Oki was involved in the Children's Hospital Foundation. Aside from his charitable activities, Oki and his wife, Laurie also founded a company called Nanny & Webster, which sells all-cotton blankets for babies. The couple donates all of the profits to children's charities in Seattle.

Oki, along with Tom Ikeda, is one of the founders of the Densho project, a non-profit organization whose mission is "to preserve and share history of the WWII incarceration of Japanese Americans".

==Oki Golf==
In 1994, Scott Oki purchased The Golf Club at Echo Falls in Snohomish, Washington.

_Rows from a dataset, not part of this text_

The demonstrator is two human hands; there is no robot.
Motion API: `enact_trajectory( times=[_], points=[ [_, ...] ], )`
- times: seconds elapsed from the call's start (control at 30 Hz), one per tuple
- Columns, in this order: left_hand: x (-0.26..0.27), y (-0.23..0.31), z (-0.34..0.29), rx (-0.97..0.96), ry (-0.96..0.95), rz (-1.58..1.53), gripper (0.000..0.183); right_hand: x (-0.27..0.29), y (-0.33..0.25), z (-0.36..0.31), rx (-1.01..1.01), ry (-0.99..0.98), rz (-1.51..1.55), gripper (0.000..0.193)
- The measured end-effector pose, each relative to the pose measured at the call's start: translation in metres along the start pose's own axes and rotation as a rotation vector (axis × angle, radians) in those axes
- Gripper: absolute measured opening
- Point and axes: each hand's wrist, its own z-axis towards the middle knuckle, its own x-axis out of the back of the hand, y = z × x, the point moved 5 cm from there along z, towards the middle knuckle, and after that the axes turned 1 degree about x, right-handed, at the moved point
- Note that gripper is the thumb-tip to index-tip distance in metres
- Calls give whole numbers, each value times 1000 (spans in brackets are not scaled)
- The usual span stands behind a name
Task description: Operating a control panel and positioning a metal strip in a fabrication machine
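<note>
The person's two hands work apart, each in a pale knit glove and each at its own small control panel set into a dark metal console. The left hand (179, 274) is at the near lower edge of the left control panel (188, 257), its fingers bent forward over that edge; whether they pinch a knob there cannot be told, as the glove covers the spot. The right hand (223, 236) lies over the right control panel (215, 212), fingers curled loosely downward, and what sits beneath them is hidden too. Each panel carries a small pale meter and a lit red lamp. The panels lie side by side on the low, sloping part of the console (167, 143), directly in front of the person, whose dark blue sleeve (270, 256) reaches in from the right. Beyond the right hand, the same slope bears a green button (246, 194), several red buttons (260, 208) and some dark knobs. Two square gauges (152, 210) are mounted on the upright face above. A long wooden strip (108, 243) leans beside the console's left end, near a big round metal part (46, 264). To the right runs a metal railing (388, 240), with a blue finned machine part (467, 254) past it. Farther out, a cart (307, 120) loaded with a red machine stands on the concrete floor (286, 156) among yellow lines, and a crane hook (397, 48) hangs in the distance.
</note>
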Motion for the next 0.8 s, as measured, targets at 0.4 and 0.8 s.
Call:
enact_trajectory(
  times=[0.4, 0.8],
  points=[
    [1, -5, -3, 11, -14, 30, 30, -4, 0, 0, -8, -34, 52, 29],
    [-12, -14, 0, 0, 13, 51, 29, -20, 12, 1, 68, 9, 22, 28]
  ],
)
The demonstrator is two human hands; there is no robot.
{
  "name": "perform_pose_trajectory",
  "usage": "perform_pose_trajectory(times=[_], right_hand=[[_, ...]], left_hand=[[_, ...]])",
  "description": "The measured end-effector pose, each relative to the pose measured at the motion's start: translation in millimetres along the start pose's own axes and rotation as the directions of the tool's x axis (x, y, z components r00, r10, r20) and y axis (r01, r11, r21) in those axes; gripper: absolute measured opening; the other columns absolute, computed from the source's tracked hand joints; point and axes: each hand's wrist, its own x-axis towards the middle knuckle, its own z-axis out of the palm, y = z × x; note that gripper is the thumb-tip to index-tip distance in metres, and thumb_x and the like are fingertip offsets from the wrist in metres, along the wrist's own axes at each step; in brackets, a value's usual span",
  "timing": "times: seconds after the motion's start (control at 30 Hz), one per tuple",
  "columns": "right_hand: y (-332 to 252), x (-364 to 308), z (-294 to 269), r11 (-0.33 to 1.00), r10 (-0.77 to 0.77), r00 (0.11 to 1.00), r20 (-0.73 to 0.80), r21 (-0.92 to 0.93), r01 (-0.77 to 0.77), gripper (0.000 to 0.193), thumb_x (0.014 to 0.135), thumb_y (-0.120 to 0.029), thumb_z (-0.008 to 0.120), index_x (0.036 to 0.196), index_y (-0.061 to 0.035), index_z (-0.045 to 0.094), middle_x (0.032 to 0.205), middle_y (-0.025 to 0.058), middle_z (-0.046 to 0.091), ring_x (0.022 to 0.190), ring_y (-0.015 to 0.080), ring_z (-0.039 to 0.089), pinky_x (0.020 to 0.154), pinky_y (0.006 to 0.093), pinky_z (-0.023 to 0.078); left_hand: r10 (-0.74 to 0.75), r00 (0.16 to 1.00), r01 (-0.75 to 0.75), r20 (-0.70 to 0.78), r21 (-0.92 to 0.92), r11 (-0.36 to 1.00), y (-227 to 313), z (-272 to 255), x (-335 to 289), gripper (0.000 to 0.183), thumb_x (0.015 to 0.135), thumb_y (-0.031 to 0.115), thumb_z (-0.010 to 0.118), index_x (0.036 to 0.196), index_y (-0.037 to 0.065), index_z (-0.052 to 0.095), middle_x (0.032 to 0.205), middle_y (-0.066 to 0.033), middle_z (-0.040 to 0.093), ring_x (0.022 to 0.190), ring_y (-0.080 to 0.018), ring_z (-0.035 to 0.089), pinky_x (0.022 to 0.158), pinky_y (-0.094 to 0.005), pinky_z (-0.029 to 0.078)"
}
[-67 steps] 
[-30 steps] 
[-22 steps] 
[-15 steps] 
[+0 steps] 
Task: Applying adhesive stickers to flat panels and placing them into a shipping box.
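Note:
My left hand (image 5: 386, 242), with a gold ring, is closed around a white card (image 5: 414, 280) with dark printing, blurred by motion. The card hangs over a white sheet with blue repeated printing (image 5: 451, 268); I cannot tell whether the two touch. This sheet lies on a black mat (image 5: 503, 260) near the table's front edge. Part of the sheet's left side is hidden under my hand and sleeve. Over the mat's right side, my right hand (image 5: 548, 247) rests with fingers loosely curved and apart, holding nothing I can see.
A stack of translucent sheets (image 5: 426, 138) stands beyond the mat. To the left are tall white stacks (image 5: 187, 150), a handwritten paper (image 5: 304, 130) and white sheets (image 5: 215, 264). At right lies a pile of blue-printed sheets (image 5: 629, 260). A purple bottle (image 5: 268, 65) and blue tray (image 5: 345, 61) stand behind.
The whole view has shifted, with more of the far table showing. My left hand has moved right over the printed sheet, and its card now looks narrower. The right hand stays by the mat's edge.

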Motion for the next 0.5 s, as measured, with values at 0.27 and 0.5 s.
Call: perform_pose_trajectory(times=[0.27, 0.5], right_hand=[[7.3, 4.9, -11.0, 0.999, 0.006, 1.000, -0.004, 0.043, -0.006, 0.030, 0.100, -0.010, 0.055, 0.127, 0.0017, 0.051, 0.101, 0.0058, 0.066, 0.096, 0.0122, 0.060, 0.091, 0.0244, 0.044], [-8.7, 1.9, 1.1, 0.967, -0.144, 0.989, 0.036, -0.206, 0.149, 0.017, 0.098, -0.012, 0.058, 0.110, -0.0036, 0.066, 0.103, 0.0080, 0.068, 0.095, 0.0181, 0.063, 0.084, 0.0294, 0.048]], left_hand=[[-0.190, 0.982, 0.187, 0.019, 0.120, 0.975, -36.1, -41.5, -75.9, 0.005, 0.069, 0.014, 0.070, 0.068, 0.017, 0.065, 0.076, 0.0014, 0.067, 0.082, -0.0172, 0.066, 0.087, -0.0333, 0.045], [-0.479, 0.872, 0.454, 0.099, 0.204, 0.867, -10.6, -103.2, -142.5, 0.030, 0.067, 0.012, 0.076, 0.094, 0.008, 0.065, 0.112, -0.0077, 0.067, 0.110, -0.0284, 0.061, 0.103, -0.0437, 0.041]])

This initial acquisition was the preliminary step toward building what eventually became a portfolio of golf properties known collectively as Oki Golf. This collection has grown to include nine properties comprising eleven championship golf courses, both public and private, spread throughout the Puget Sound. In addition to The Golf Club at Echo Falls, the Oki Golf portfolio also includes Indian Summer Golf & Country Club in Olympia, Washington (private), The Plateau Club in Sammamish, Washington (private), and The Woodlands and The Links courses (formerly Meriwood and Vicwood – both public) at The Golf Club at Hawks Prairie in Lacey, Washington. The flagship courses are located at The Golf Club at Newcastle in Newcastle, WA. Two additional golf properties were added to the group in December 2005. Washington National Golf Club (public) in Auburn, WA, and Trophy Lake Golf & Casting (public) in Port Orchard, WA. (source: okigolf.com) In the winter of 2007, Oki Golf added Harbour Pointe (public) in Mukilteo, Washington. An additional property – Trilogy Golf Course (public) – was purchased in 2008 and has since been renamed to The Golf Club at Redmond Ridge.

During October, 2016, Oki sold eight of his golf courses for $137 million to Chinese-based HNA Holdings. Ownership of commercial real property by foreign businesses is prohibited in China.